Los médicos orientales, sin embargo, siempre han estudiado preferentemente la disfunción, lo que lleva a que algo no vaya bien en los sistemas del ser humano y que, finalmente, provoca la aparición de signos, síntomas y la enfermedad. En esta forma de estudio no se le pone una etiqueta al paciente sino que se nombra la disfunción que padece, que es una descripción, en sí misma, de lo que le pasa; de esta forma el médico no pierde la referencia del paciente y considera, simplemente, que es la misma persona que simplemente ha perdido su equilibrio natural y va a intentar ayudarle a recuperarlo.

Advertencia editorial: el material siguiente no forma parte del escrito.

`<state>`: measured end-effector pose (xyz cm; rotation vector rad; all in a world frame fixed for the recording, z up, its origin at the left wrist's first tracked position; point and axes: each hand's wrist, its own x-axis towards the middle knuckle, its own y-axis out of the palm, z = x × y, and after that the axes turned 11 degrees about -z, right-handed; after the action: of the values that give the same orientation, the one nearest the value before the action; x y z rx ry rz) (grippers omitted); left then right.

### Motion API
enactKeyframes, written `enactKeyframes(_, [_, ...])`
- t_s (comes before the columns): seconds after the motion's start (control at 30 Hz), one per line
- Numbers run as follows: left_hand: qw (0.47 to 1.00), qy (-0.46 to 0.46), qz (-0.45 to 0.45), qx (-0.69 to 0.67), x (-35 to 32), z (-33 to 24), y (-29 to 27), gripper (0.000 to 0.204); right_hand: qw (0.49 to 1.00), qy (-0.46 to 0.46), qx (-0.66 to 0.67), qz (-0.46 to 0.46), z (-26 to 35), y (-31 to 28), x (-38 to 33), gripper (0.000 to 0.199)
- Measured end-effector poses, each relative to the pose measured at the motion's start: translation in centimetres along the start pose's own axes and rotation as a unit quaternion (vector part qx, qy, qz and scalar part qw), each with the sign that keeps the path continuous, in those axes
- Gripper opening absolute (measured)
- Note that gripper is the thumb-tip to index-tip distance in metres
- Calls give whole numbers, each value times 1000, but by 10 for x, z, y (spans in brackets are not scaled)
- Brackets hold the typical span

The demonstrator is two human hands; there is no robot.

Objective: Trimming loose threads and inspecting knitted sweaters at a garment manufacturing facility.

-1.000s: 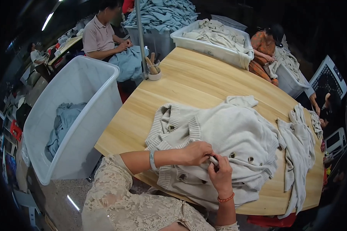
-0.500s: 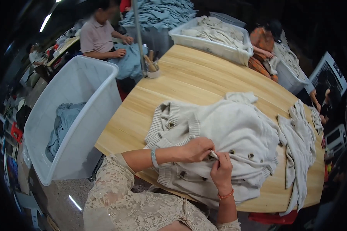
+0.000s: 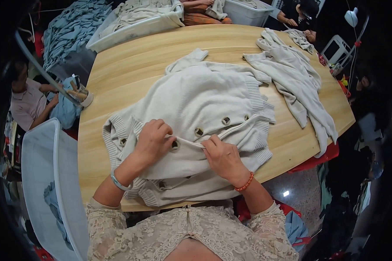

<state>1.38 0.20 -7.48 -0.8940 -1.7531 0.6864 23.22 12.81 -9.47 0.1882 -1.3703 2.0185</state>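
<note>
A cream knit cardigan (image 3: 191, 95) with dark buttons and ribbed edges lies spread before me on the wooden table. My left hand (image 3: 153, 141) pinches the button edge of the cardigan, close beside one dark button (image 3: 175, 144). Fingers of my right hand (image 3: 222, 157) grip the same edge farther right, so the strip runs stretched between both hands. More dark buttons (image 3: 199, 131) show along the fabric above my right hand. A pale bangle circles my left wrist and an orange bead bracelet my right.
Another cream knit garment (image 3: 294, 78) lies on the table (image 3: 130, 65) to the right. A tool cup (image 3: 86, 98) stands at the left edge, near a metal pole. White bins (image 3: 56, 174) flank the table, and a person (image 3: 28, 100) handles blue fabric at left.
My view has swung right and now looks more squarely down at the table. My hands, close together before, are farther apart along the cardigan's edge.
</note>
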Motion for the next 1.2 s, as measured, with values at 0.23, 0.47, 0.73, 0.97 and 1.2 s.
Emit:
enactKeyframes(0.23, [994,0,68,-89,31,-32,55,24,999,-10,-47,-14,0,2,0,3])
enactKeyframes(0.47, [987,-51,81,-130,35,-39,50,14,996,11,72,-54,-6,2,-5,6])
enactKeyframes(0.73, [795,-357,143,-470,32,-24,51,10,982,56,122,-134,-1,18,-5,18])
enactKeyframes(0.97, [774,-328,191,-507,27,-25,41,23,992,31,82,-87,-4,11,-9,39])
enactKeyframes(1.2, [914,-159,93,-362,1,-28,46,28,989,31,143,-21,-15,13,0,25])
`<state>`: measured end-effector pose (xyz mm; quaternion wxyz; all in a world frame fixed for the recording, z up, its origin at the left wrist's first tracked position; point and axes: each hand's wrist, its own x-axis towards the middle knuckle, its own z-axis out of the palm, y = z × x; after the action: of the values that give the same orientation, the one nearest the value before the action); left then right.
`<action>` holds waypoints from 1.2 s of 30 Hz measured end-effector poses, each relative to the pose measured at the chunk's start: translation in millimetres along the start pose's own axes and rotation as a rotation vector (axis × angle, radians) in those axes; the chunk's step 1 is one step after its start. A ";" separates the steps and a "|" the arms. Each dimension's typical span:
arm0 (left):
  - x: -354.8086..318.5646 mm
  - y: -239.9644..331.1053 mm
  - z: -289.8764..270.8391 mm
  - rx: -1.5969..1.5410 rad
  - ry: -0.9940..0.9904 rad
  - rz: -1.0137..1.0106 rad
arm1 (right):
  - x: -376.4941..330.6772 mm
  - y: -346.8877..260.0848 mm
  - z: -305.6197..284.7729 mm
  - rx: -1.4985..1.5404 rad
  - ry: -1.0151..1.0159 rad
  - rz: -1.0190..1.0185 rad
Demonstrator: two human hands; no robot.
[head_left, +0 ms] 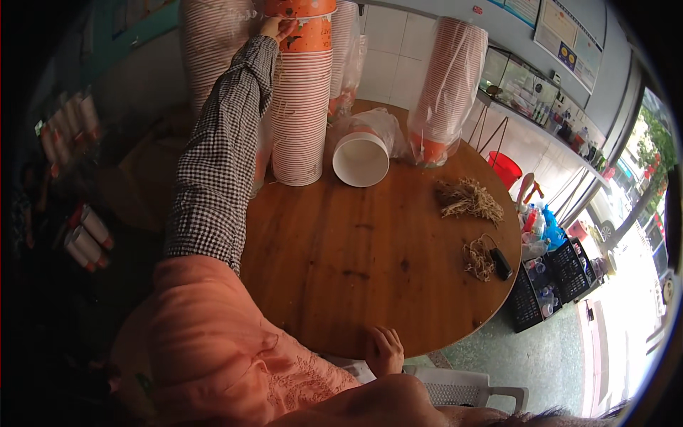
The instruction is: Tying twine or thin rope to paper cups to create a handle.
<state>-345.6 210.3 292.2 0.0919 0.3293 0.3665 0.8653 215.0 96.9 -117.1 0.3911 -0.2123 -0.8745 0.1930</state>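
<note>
My left hand (276,28) reaches far up in a checked sleeve and grips an orange paper cup (307,34) at the top of a tall stack of paper cups (302,114) standing upside down on the round wooden table (356,277). Just above it is another orange cup (299,7). My right hand (384,350) rests with curled fingers on the table's near edge and holds nothing. A white-lined cup stack in a plastic bag (363,158) lies on its side beside the tall stack.
A bagged cup stack (448,85) leans at the table's back right; more stacks stand behind (213,43). Bundles of straw-coloured string (469,201) and a small black object (501,263) lie on the right. Black crates (555,285), a red bucket (506,168) and a white plastic chair (455,388) stand beyond.
</note>
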 end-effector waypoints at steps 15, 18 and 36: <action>32.6 0.1 -25.8 0.099 0.096 -0.217 | -3.3 0.8 4.0 0.051 0.026 0.037; 18.3 -14.9 -54.6 0.143 0.026 -0.179 | -5.0 4.2 5.6 0.045 0.019 0.033; 5.1 5.8 3.2 1.238 -0.042 1.402 | 4.0 -4.3 1.3 -0.004 0.038 0.055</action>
<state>-347.0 210.0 300.3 -0.6362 0.4811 0.4781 0.3677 210.6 95.2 -113.3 0.4015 -0.2408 -0.8611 0.1980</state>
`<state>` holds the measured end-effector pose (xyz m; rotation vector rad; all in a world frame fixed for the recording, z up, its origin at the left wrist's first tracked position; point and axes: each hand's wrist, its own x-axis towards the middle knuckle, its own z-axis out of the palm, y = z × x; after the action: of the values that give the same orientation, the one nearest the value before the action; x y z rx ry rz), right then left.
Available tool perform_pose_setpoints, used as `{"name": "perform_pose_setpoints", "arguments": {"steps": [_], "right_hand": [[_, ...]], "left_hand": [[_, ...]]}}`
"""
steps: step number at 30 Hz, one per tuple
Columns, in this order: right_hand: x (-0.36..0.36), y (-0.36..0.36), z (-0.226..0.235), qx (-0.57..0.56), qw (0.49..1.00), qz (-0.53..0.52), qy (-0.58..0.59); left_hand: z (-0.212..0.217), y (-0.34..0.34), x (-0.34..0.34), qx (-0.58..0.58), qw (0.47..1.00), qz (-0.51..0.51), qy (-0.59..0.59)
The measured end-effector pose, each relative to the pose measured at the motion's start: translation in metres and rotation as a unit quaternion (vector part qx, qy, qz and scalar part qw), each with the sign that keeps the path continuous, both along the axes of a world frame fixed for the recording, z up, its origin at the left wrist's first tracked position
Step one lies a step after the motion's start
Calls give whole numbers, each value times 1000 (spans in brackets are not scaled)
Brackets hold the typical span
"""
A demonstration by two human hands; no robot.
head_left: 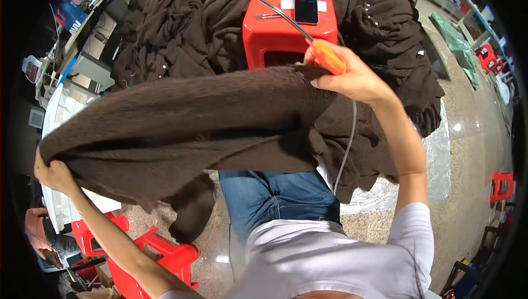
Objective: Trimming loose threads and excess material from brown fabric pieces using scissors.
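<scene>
A brown, fuzzy knit garment is stretched across in front of me, above my lap. My left hand is closed on its left end, gripping a fold. At the other end my right hand pinches the garment's upper edge. It also holds an orange-handled tool with a long, thin, curved dark shaft pointing up and left over the stool. A grey cord hangs below this hand toward my lap; where it starts is hidden. One part of the garment dangles at the lower left.
Ahead stands a red plastic stool bearing a black phone and thin metal tweezers. Heaped brown garments surround it. More red stools stand lower left by a white table. Clear plastic sheeting covers floor at right. Another person sits far left.
</scene>
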<state>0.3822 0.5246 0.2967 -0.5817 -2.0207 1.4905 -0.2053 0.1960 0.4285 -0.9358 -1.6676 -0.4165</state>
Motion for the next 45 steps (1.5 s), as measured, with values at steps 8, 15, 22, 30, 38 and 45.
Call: {"name": "perform_pose_setpoints", "arguments": {"steps": [8,15,22,30,38,45], "right_hand": [[7,-69,173,315,936,-105,112],[43,-83,159,371,916,-140,62],[215,-56,21,319,844,-422,-88],[253,-117,-212,29,866,-260,-427],[83,-156,-114,145,912,-182,-337],[58,-194,-97,130,919,-100,-359]], "left_hand": [[109,-62,-108,144,982,-23,-123],[89,-94,-82,192,814,-432,-338],[-240,-135,242,-81,938,-298,-158],[-323,-172,326,-123,667,-247,-692],[-255,3,335,-296,801,-328,-405],[-295,-17,316,-331,728,-451,-396]]}}
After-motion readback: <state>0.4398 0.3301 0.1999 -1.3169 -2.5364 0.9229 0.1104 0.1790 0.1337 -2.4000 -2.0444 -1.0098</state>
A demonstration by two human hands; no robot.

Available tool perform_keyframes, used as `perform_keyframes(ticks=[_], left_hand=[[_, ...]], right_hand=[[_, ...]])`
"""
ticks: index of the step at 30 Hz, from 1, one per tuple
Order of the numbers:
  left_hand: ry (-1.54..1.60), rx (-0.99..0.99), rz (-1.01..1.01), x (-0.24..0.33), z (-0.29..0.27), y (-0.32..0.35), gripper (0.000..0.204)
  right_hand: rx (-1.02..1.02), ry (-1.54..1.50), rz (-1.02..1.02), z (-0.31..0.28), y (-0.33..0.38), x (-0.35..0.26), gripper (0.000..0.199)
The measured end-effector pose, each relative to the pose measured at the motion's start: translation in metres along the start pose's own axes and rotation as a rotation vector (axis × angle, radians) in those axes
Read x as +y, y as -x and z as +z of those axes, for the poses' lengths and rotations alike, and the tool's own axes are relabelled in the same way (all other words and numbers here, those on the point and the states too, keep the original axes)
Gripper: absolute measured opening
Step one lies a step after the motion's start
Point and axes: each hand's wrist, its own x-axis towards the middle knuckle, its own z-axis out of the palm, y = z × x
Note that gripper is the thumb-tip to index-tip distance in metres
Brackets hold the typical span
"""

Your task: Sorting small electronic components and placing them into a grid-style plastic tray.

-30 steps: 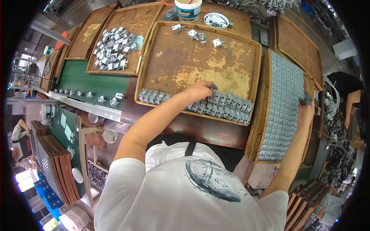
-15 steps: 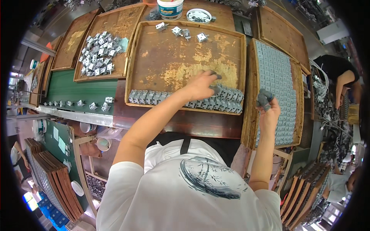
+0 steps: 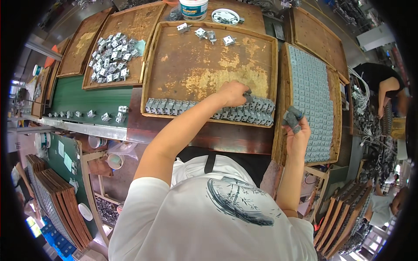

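A large brown wooden tray lies in front of me. Along its near edge runs a row of small grey metal parts. My left hand rests on that row near its right end, fingers pinched on one grey part there. My right hand is raised beside the tray's right edge and holds a couple of the same grey parts. To the right a second tray is covered with a dense grid of grey parts.
A few loose parts lie at the main tray's far edge. A tray at the left holds a heap of parts. A green conveyor belt carries several parts. A white tub and a lid stand behind. Another person works at the right.
My right hand has come back from the far side of the right-hand tray toward the row, carrying grey parts. My left hand has stayed on the row's right end.
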Motion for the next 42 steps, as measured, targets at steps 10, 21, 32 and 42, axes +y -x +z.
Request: perform_keyframes(ticks=[10,21,32,42], left_hand=[[-0.006,0.462,0.142,0.001,0.002,0.048,0.036],[-0.153,0.886,-1.209,-0.143,-0.093,0.293,0.030],[0.396,1.015,-0.935,-0.181,-0.033,0.342,0.032],[1.691,0.796,-0.063,-0.027,-0.044,0.227,0.045]], right_hand=[[-0.049,0.046,-0.003,0.023,-0.003,0.010,0.028],[-0.024,0.206,0.010,-0.009,0.008,0.020,0.033],[-0.188,0.216,0.006,0.062,0.013,0.011,0.025],[-0.503,0.259,0.113,0.118,0.047,-0.001,0.036]])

La enfermedad sería así una manifestación de la ruptura del equilibrio que debería gobernar nuestras vidas; los signos y los síntomas serían las señales de que ese desequilibrio se ha producido. Por eso podemos anticipar como ejemplo, que una persona que fuma probablemente acabará teniendo alguna enfermedad relacionada con el tabaco y los sistemas a los que afecta, o que una persona sometida a estrés, del tipo que sea, podría acabar desarrollando una enfermedad de carácter mental por sobrecarga o de tipo físico por desgaste.

Visto así, la enfermedad ya está presente en forma de germen incluso años antes de que se manifieste como tal y un médico al que no se le escapasen esos detalles podría alertar a su paciente de los riesgos a los que está expuesto y las formas en que poder evitar llegar a la enfermedad. Un ejemplo de la vida cotidiana sería el de que una persona que nos arregla el tejado en verano nos va a evitar tener una gotera en la casa en invierno o cuando el mecánico nos cambia las pastillas del freno antes de que ya no sean útiles y nos evita tener un accidente con el vehículo un tiempo después.

Gracias a esas personas que, basándose en su experiencia, ven con antelación las posibles consecuencias de un desequilibrio, nos avisan de que algo no va bien o que descubren que algo no está en su lugar o que no funciona como se debería esperar, podemos evitar las consecuencias que nos depararía no resolverlo con anticipación.

El método de análisis diagnóstico de la Medicina Integral pretende actuar fundamentalmente en la prevención de las enfermedades para no llegar a padecerlas, pero también va a recopilar toda la información que aporta cada paciente para intentar hacer un modelo de desequilibrio a través del cual se pueda entender cómo se producen las enfermedades, estudiarlas mejor y llegar a evitarlas en la medida de lo posible. Esos modelos están formados por la persona en sí misma y por los factores que influyen en su desequilibrio como el estudio de su familia de origen (padres, abuelos, etc.), la familia adquirida (pareja e hijos), las circunstancias vitales físicas (comida, sueño, actividad física, etc.), los estados emocionales (alegría, tristeza, enfado, etc.), las circunstancias laborales y cualquier otro factor que la persona o el médico descubra que es importante en el desarrollo de su desequilibrio.

Los modelos de estudio dan lugar a diagramas de trabajo con los que podemos entender mejor las circunstancias que hacen que podamos perder nuestro equilibrio y entrar en los procesos de enfermedad. Entender los caminos que tiene la enfermedad nos da la libertad de elegir entre el que lleva hacia la salud o el que lleva hacia la enfermedad. Nosotros decidimos.

Con este método se puede aportar mucha luz a las preguntas que siempre surgen cuando aparecen las enfermedades y contribuir a esclarecer esos extraños caminos por los que discurren nuestras vidas y que es nuestro inconsciente el que parece tener la mayor parte de la información, las claves, el mapa y las respuestas a los porqués de las enfermedades.